Another Man's Genius.
"This will always be our response to international boycotts and threats against us," said President P.W. Botha as he unveiled the Cheetah, South Africa's advanced combat aircraft. The South Africans said that the plane was a secret project of the government's Armaments Corporation.
Claiming the new aircraft was more than a match for neighboring Angola's MiG-23s, Gen. Magnus Malan, the white government's defense minister, told the assembled industrialists and foreign press corps that the Cheetah "signaled a new era of self sufficiency and enhanced operational capability for the South African Air Force." It was proof of the technological leadership of the South African arms industry, asserted President Botha.
The Cheetah was also the one major item an international arms embargo had managed to deny South Africa. The South Africans, who in July 1986 were anxiously following the progress of sanctions legislation in the U.S., lost no time in driving that point home.

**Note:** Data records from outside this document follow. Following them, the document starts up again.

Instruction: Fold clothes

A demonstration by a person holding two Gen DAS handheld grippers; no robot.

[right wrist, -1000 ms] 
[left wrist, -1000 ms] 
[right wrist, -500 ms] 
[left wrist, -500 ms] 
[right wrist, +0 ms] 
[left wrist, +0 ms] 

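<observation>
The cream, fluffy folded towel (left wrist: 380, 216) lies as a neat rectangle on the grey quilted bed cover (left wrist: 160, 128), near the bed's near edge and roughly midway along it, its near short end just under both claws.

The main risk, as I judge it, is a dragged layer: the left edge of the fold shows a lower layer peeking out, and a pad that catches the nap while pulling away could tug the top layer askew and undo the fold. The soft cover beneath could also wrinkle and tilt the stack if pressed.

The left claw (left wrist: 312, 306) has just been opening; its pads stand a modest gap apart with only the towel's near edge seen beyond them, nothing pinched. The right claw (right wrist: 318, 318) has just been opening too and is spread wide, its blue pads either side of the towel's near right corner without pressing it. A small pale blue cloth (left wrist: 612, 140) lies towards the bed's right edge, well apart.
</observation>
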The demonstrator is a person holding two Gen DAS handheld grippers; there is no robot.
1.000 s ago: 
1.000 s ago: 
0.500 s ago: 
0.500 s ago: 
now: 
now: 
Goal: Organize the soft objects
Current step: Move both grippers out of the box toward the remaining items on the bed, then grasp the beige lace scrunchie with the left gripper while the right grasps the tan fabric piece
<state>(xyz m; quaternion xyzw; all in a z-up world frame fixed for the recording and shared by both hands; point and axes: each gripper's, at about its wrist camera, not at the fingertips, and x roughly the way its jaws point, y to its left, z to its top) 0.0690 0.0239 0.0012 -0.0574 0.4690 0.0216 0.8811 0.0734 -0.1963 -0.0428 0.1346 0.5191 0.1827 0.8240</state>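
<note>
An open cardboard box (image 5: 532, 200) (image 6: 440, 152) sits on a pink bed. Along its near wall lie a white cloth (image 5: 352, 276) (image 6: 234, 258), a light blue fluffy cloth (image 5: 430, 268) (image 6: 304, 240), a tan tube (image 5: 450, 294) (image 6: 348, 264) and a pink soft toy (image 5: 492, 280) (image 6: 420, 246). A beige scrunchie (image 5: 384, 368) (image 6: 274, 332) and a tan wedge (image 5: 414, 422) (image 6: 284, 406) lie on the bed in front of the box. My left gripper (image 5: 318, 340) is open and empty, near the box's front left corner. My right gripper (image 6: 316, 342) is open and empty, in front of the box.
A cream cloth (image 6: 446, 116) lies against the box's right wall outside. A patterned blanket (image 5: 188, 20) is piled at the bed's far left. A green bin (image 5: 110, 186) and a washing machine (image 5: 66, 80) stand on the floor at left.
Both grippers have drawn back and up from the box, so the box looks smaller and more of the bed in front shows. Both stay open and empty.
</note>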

In its nightly broadcast to North America, Radio South Africa said the "futility" of the UN's 1977 arms embargo was recognized 18 months ago by the UN General Assembly, which called on member countries to stop importing arms from South Africa. After all, they were supposed to be applying an arms boycott against the country...The arms embargo has achieved the opposite of what it was intended to achieve. In the last two decades the country has built up the tenth largest arms industry in the world and this achievement was the direct response of the misguided attempt to isolate South Africa and make it more vulnerable to outside pressures.'
In all their jubilation, the South Africans omitted one key detail: Israel Aircraft Industries (IAI) had played a major role in creating the Cheetah out of the carcass of an aging Mirage III-C. The Cheetah was the latest of a number of projects on which the state-owned IAI and other Israeli weapons manufacturers had collaborated with the South Africans.
1.1)
The Development of Israel's Arms Industry.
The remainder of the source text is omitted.